Além disso, houve uma freada nos negócios de longo prazo (contratos com pelo menos um ano de duração), já que os preços dispararam. "A procura caiu entre 75% e 80%", afirma o presidente da comercializadora de energia Comerc, Chistopher Vlavianos. "Nós mesmos aconselhamos os clientes a fechar contratos de longo prazo em um momento mais tranquilo. Agora se vive um estresse no mercado."
O sócio-diretor da Ecom Energia, Paulo Toledo, corrobora essa percepção. "Toda vez que o preço de mercado fica muito estressado, existe uma diminuição do volume de negócios, até pelas dúvidas que se criam. A tendência é de redução momentânea, por causa da perda de referência de preços. Mas uma coisa está clara: eles estão contaminados pelo resto do ano inteiro. Os reservatórios estão melhorando um pouco e temos três meses de chuva pela frente, mas dificilmente vamos chegar ao fim do período úmido em um patamar confortável. O estresse ainda continuará."
De acordo com Toledo, os contratos com duração de um ano estavam sendo negociados a R$ 75 ou R$ 80 por megawatt-hora no início de 2012, mas já subiram para patamar de R$ 200 a R$ 210 nas últimas semanas. Para fornecimento de um ano, a partir de 2014, o preço recua para R$ 140 a R$ 145. Por isso, a recomendação para quem tem a necessidade agora de suprimento de energia é fechar contratos com duração mais longa, de três a quatro anos.

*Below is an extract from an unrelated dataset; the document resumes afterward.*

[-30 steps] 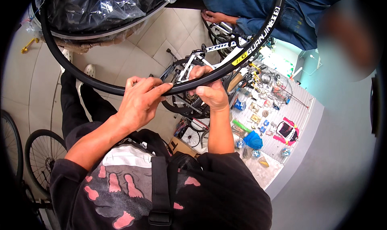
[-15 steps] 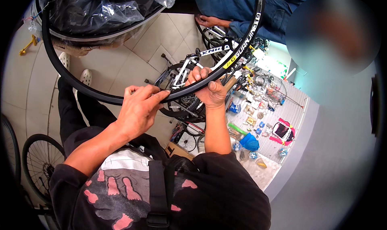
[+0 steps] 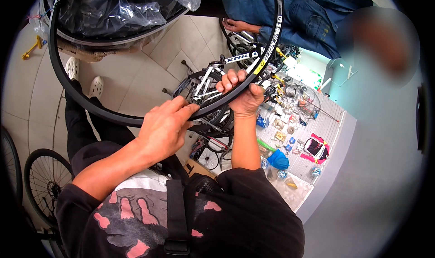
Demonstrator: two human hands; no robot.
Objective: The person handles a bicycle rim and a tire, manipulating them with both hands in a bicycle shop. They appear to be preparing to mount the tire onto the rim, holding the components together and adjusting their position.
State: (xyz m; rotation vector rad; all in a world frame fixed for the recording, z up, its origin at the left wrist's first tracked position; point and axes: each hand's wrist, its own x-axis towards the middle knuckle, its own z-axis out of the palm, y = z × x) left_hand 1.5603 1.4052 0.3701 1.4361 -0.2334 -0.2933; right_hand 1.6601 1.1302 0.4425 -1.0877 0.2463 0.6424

Assim, segundo os especialistas, pode-se diluir os altos preços que estão sendo pedidos por um prazo maior.
"Hoje, ninguém consegue encontrar contratos com um ano de duração abaixo de R$ 140 por megawatt-hora", reforça Carlos Faria, presidente da Anace, associação que representa consumidores livres de energia. "Entendemos que a chance de um racionamento em 2013 é muito baixa, mas a probabilidade de mantermos as térmicas ligadas por muito tempo é alta, o que pressiona bastante os preços."

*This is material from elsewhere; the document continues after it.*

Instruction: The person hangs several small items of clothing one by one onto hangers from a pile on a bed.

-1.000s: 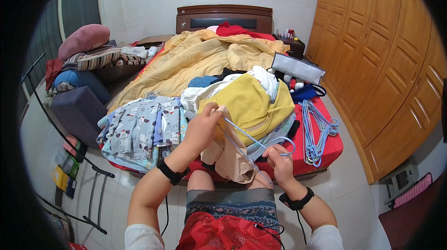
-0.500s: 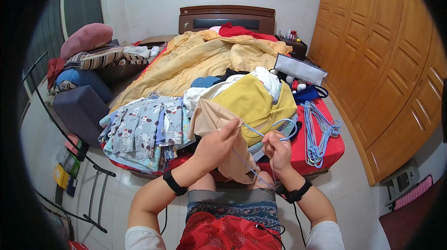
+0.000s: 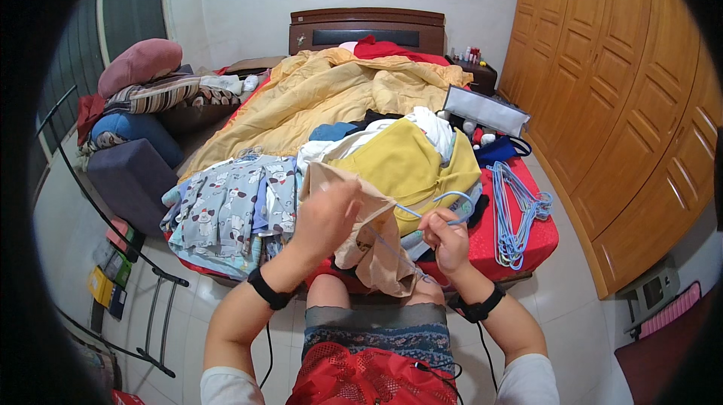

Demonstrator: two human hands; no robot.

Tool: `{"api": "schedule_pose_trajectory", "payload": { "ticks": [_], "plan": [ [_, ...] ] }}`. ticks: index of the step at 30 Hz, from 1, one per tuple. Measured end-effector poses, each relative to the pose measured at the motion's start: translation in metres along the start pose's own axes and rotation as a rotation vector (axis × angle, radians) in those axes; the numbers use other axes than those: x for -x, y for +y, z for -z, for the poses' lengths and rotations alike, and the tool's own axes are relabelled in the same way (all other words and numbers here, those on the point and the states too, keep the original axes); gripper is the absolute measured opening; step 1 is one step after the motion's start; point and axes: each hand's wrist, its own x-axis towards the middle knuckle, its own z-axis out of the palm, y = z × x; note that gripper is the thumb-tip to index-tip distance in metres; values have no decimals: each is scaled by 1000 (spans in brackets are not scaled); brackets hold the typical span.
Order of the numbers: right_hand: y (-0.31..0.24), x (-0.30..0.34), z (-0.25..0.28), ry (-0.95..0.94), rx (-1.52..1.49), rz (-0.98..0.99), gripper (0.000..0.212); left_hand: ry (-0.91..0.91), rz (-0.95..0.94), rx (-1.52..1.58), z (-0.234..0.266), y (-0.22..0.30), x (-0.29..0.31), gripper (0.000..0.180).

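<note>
- Clock directions run from the beige garment, twelve toward the headboard.
- Left hand (image 3: 331, 213), half past ten: blurred and curled against the garment's upper edge; whether its fingers grip the cloth, I cannot tell.
- Right hand (image 3: 446, 239), between two and three: fingers closed around one light-blue wire hanger (image 3: 407, 211) near its hook, apart from the left hand.
- One beige garment (image 3: 369, 273), at the centre: plain, thin, creased cloth, hanging limp before the bed's near edge, the hanger's wire running alongside it.
- Two black wristbands (image 3: 271, 288), one per wrist.
- One yellow garment (image 3: 399, 164), twelve to one: plain, spread atop a heap of mixed clothes, their number hidden by overlap.
- One grey-blue dog-print garment (image 3: 233, 198), ten o'clock: lying uppermost on a pile of clothes.
- One bundle of light-blue hangers (image 3: 516, 224), between two and three: too tangled to count, lying on the red sheet (image 3: 538, 235).
- One yellow quilt (image 3: 301, 107), toward eleven: rumpled across the bed.
- One brown headboard (image 3: 367, 21), twelve o'clock.
- One wooden wardrobe (image 3: 602, 103), two o'clock: panelled, orange-brown doors.
- One pink cushion (image 3: 139, 66), ten o'clock: on top of a pile.
</note>
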Motion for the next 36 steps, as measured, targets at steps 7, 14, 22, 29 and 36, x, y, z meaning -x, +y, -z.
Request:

Diante do quebra-cabeça em que se transformou a estratégia dos grandes consumidores para o suprimento de energia, uma novidade agradou à indústria: a MP 579, que prorrogou as concessões e foi convertida em lei na semana passada, abriu caminho para a venda de excedentes de eletricidade. Tratava-se de uma reivindicação antiga do setor, que ainda depende de regulamentação da Agência Nacional de Energia Elétrica (Aneel), mas foi bem recebida pelas empresas.

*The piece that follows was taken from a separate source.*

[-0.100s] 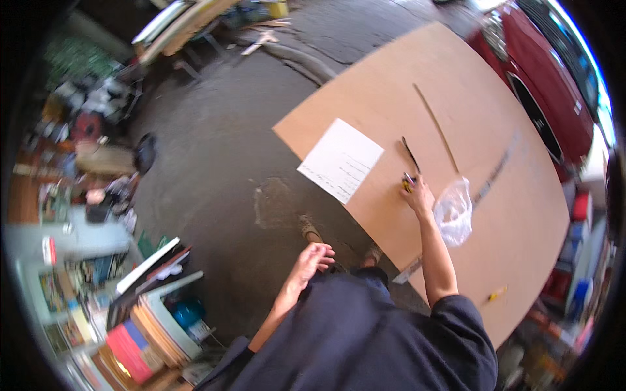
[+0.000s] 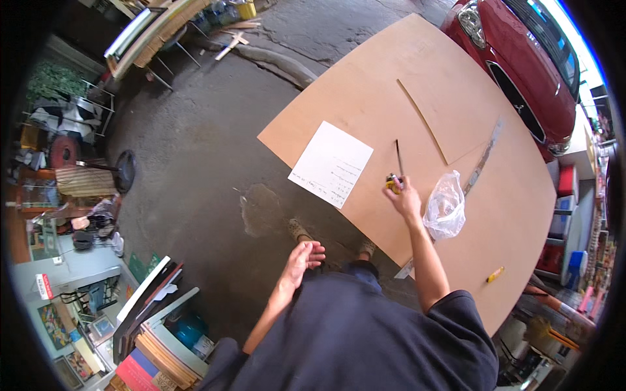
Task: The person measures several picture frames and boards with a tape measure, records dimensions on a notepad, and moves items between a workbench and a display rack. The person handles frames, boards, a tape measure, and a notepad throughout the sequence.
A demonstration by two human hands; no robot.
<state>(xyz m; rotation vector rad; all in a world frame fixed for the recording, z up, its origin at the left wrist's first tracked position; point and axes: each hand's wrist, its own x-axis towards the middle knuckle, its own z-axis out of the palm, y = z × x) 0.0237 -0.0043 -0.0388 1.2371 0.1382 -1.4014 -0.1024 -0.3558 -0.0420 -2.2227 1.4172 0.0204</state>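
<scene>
Over a large brown board point(image 2: 365, 78), my right hand point(image 2: 405, 199) has its fingers closed around a small yellow-and-black tape measure point(image 2: 394, 184). Just beyond it lies a thin dark stick point(image 2: 398, 155), perhaps a pencil. A white sheet of paper point(image 2: 331, 163) with handwritten lines rests at the board's left edge, left of that hand. To the right of my right wrist sits a crumpled clear plastic bag point(image 2: 445, 208). My left hand point(image 2: 304, 262) hangs in front of my body, off the board, fingers loosely stretched and holding nothing.
A narrow wooden strip point(image 2: 422, 120) and a long metal ruler point(image 2: 484, 159) lie on the board, with a yellow cutter point(image 2: 495, 275) near its right side. A red car point(image 2: 521, 72) stands close behind. Frames and boards point(image 2: 156, 313) lean at lower left.
The whole view has shifted, so the board and the things on it appear a little further left. My right hand keeps hold of the tape measure; my left hand stays free.
</scene>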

Hoje, quando não consome toda a energia de seus contratos no mercado livre, as empresas só podem vender a sobra a um valor tabelado: o preço de liquidação das diferenças (PLD), atualizado semanalmente pela Câmara de Comercialização de Energia Elétrica. Com a mudança promovida pela Lei 12.783, os consumidores livres ganharam segurança para fechar contratos mais longos, porque podem revender no mercado aenergia que não foi consumida, sem amarras.
Segundo levantamento recente da Associação Brasileira de Grandes Consumidores Industriais de Energia (Abrace), cerca de 20% das necessidades de seus associados estava com contratos expirando em 2013. Mesmo com o desconto prometido nas contas de luz a partir de março, que pode chegar a 28% no caso das indústrias eletrointensivas, a previsão é que quase ninguém saia do mercado livre e volte para a clientela das distribuidoras - condição para desfrutar integralmente da queda de tarifas.
Vlavianos, da Comerc, lembra um ponto que deve evitar o movimento de volta das indústrias ao mercado regulado. Para recebê-las como clientes, as distribuidoras precisariam contratar mais suprimento de energia, o que está caro no momento atual. Portanto, diante de eventuais pedidos de empresas, tendem a usar o direito de pedir um prazo de cinco anos para atender à demanda.
De qualquer forma, é grande a chance de que os consumidores tenham uma alta forte das tarifas, tanto no mercado livre quanto nos reajustes das distribuidoras.